A people who have had no great encouragement in maintaining their home industries and arts, in preserving their native language, literature, history and music are the Scottish Highlanders. Last fortnight a project emerged in the U. S. which aims to establish at heathery Inverness a $10,000,000 Gaelic University. The movement is entirely cisAtlantic in origin and aim, for its backers, American lona Society Inc., wish it to represent their gratitude for Scotland's contributions to the growth of the U. S. (there were, for example, 22 generals of Scottish descent in the Revolutionary War). Their immediate goal is $50,000 for campaign purposes, then $1,000,000 with which to start the university. The municipality of Inverness has offered 23 acres of land and a building. Ramsay MacDonald, Stanley Baldwin, the Duke & Duchess of Atholl, Sir George MacDonald (onetime secretary of the Scottish Education Department) and many another Scot and Briton have endorsed the plan.
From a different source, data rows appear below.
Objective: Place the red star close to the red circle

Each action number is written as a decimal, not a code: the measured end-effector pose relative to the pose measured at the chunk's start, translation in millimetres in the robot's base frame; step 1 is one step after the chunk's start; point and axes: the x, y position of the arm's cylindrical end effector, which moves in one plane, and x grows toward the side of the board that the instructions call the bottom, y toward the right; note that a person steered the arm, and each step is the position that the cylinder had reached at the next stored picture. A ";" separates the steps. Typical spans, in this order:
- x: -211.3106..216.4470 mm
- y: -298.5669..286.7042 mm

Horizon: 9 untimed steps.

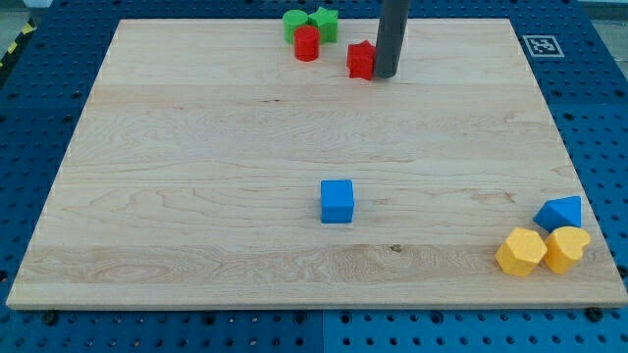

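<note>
The red star (361, 60) lies near the view's top, a little right of centre. The red circle (307, 44) stands to its left, with a small gap between them. My tip (386, 75) touches the red star's right side; the dark rod rises straight up out of the view. A green circle (294, 23) and a green star (324, 22) sit just above the red circle, touching it.
A blue cube (337, 201) sits near the board's middle. At the view's bottom right are a blue block (559, 212) and two yellow blocks (520, 252) (567, 247) close together. The wooden board (196, 147) lies on a blue perforated table.
</note>
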 end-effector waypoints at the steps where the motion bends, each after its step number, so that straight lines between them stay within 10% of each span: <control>1: -18.0 -12.4; 9: -6.1 -33.9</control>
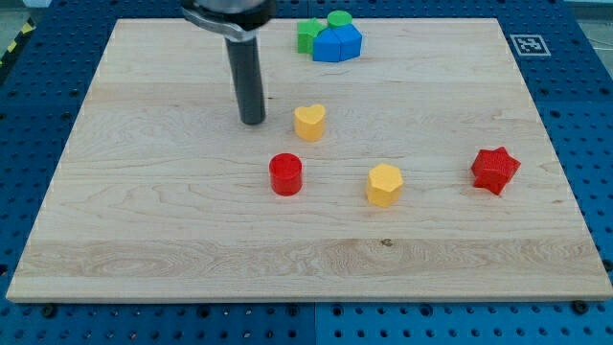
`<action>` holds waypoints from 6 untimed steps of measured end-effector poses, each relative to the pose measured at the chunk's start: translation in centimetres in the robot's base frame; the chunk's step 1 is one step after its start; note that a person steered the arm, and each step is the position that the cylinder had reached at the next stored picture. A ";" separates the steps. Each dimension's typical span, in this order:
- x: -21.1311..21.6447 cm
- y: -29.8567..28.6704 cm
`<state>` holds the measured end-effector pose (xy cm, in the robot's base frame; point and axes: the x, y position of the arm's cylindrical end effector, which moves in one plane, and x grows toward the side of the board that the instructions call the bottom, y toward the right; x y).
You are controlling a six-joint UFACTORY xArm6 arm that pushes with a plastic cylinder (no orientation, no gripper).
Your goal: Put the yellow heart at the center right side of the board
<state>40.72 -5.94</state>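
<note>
The yellow heart [309, 122] lies on the wooden board [144, 211] a little above the middle. My tip [253, 121] rests on the board just to the view's left of the heart, a short gap apart from it. The dark rod rises from the tip to the view's top.
A red cylinder [285, 174] lies below the heart. A yellow hexagon block [384, 184] lies to its right. A red star [495, 170] sits near the right edge. At the top, a green block [306, 35], a green cylinder [338, 19] and two blue blocks [339, 43] cluster together.
</note>
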 end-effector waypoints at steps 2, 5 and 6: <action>-2.8 14.1; -1.8 9.1; 0.7 10.8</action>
<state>41.39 4.83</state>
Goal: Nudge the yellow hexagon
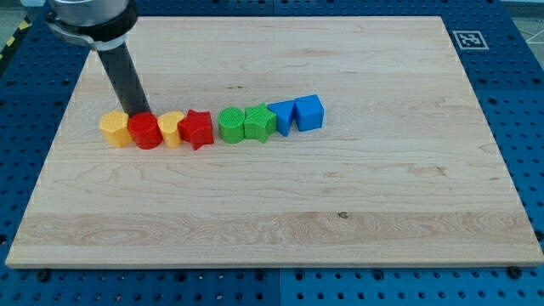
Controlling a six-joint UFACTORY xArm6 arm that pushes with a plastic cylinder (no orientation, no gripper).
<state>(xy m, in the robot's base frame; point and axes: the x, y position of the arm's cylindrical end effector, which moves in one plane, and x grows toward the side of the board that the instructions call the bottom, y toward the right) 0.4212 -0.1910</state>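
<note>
The yellow hexagon [115,129] sits at the left end of a row of blocks on the wooden board [272,195]. My rod comes down from the view's top left, and my tip [136,114] stands just above the row, between the yellow hexagon and the red cylinder [145,131]. It looks to touch or nearly touch the hexagon's upper right edge. To the right follow a yellow heart-like block [171,129] and a red star [196,129].
Further right in the same row lie a green cylinder [230,125], a green hexagon-like block [257,123], a blue triangle [281,116] and a blue cube [309,112]. A marker tag [468,39] sits off the board's top right corner.
</note>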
The Celtic tongues are dying. Cornish is extinct; Manx is spoken by less than 1,000 of the 50,000 Manxmen; Breton and Welsh have lost ground steadily; Scottish Gaelic is spoken by less than 50,000 Scotsmen, though 30 years ago it was the language of 250,000. Most determined to preserve its language is the Irish Free State. Ever since Douglas Hyde founded the Gaelic League in 1893 the teaching of Gaelic has increased in Free State Schools. Now it is compulsory in national primary and secondary schools, optional in Free State universities (most important are Trinity College, Dublin, and National University. But among Scotland's four great lowland universities--Aberdeen, St. Andrews, Edinburgh, Glasgow--Gaelic is taught intermittently in only one, Glasgow.

President of the American lona Society is Richard M. Montgomery of Manhattan. First vice president is Associate Editor John Huston Finley of the New York Times. Among trustees and committeemen are Philanthropist Walter Scott, William Earl Dodge Stokes, Hotelman John McEntee Bowman, Dr. Nicholas Murray Butler, Realtor Joseph Paul Day, Banker Edward Roland Harriman, Rev. Robert Norwood, Lawyer Frank Lyon Polk.

The lona Society plans to work in cooperation with the Society of Friends of the Universities of Ireland. Last fortnight John Lawrence Gerig, professor of Celtic at Columbia University, second vice president of the lona Society, made a plea for the proposed university at Inverness. Said he: "It would be most regrettable if, in the amalgamation of cultures toward which all nations are tending, the beautiful and romantic tradition of the Celt should disappear from the face of the earth."

*As at least every college junior knows the three great English elegies are Thyrsis, Lycidas, (John Milton for Edward King), Adonais (Percy Bysshe Shelley for John Keats).

*In The Varmint, Owen Johnson's famed story of Lawrenceville School, Dink Stover, by wiggling his ears, was able to "crib" for a whole Latin class when their teacher. The Roman (the late Lawrence Cameron Hull) asked them his favorite question: "Gerund or gerundive?" Suspicious, The Roman varied his question one day to: "Pick out the first gerund in the paragraph." All flunked save able Dink Stover.